Content starts
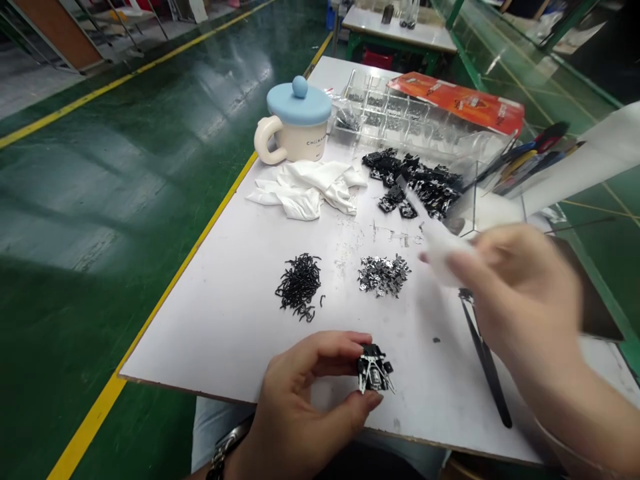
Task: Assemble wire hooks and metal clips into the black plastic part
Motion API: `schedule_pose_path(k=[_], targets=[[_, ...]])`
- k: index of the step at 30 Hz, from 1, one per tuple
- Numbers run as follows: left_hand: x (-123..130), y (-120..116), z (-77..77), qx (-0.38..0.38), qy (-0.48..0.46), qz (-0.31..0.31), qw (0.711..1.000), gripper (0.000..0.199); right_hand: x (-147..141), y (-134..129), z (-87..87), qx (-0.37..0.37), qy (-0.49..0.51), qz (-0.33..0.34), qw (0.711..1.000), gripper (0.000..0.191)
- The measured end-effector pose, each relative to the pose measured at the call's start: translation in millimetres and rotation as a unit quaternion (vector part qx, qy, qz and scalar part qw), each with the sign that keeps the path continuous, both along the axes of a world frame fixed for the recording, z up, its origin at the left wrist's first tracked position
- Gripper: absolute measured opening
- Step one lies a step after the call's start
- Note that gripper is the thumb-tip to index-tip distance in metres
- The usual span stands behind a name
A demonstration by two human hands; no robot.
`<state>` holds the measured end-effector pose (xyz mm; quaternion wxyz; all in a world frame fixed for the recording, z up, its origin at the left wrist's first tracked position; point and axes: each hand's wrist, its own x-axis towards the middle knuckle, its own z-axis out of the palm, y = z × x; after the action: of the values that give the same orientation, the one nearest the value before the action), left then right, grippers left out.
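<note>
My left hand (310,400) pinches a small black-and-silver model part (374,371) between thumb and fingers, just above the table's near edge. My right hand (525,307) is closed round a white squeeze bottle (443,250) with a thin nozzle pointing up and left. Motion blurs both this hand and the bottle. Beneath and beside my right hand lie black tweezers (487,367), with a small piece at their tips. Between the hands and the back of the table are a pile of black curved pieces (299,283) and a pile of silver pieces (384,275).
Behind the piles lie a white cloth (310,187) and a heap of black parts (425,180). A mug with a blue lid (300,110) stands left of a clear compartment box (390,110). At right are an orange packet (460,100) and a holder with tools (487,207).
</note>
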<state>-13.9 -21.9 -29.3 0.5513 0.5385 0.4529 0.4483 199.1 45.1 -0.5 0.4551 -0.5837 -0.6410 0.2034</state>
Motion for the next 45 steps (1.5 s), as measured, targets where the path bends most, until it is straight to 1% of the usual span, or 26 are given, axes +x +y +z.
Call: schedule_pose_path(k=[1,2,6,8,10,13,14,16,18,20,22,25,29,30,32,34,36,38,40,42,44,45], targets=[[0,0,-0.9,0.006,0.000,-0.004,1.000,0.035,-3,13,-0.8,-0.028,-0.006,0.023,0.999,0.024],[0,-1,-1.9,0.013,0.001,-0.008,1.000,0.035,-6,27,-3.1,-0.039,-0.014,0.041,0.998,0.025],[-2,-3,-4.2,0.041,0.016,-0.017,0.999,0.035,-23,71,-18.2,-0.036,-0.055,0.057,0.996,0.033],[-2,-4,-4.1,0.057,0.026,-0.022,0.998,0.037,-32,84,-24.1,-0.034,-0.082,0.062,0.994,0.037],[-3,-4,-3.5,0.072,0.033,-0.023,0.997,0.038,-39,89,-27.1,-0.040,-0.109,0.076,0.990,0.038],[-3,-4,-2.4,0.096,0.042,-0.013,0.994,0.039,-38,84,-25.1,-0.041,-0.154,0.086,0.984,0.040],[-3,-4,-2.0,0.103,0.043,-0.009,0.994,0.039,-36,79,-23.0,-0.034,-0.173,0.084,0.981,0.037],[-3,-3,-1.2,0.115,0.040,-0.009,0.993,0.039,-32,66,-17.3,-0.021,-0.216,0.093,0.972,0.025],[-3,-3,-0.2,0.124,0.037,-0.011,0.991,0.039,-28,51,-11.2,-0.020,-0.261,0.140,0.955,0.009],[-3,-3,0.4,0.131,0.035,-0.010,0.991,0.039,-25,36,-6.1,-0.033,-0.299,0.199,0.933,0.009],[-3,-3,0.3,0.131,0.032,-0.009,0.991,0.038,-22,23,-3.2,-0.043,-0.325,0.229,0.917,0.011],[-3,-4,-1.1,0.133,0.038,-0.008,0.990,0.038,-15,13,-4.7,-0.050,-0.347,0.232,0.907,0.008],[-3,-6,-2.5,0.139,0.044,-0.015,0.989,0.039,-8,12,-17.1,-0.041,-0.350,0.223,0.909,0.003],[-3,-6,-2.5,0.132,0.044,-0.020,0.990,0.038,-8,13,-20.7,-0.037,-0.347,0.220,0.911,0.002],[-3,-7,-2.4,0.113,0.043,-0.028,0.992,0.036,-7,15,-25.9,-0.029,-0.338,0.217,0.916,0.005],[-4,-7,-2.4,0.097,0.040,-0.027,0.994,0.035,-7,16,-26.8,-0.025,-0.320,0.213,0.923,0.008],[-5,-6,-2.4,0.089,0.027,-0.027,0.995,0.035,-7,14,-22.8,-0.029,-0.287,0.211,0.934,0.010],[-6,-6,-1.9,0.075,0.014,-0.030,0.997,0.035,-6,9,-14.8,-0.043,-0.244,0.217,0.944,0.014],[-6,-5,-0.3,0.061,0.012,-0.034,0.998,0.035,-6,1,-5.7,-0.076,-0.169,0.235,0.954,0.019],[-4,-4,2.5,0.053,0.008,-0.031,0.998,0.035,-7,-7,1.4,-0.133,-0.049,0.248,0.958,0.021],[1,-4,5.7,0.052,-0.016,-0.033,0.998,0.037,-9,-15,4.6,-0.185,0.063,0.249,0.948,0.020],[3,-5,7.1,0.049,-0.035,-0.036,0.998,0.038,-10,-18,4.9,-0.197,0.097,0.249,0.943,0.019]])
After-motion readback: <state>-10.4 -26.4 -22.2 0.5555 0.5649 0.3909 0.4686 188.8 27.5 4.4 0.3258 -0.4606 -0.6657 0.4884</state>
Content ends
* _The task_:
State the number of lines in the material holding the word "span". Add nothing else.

* _Response area_:
2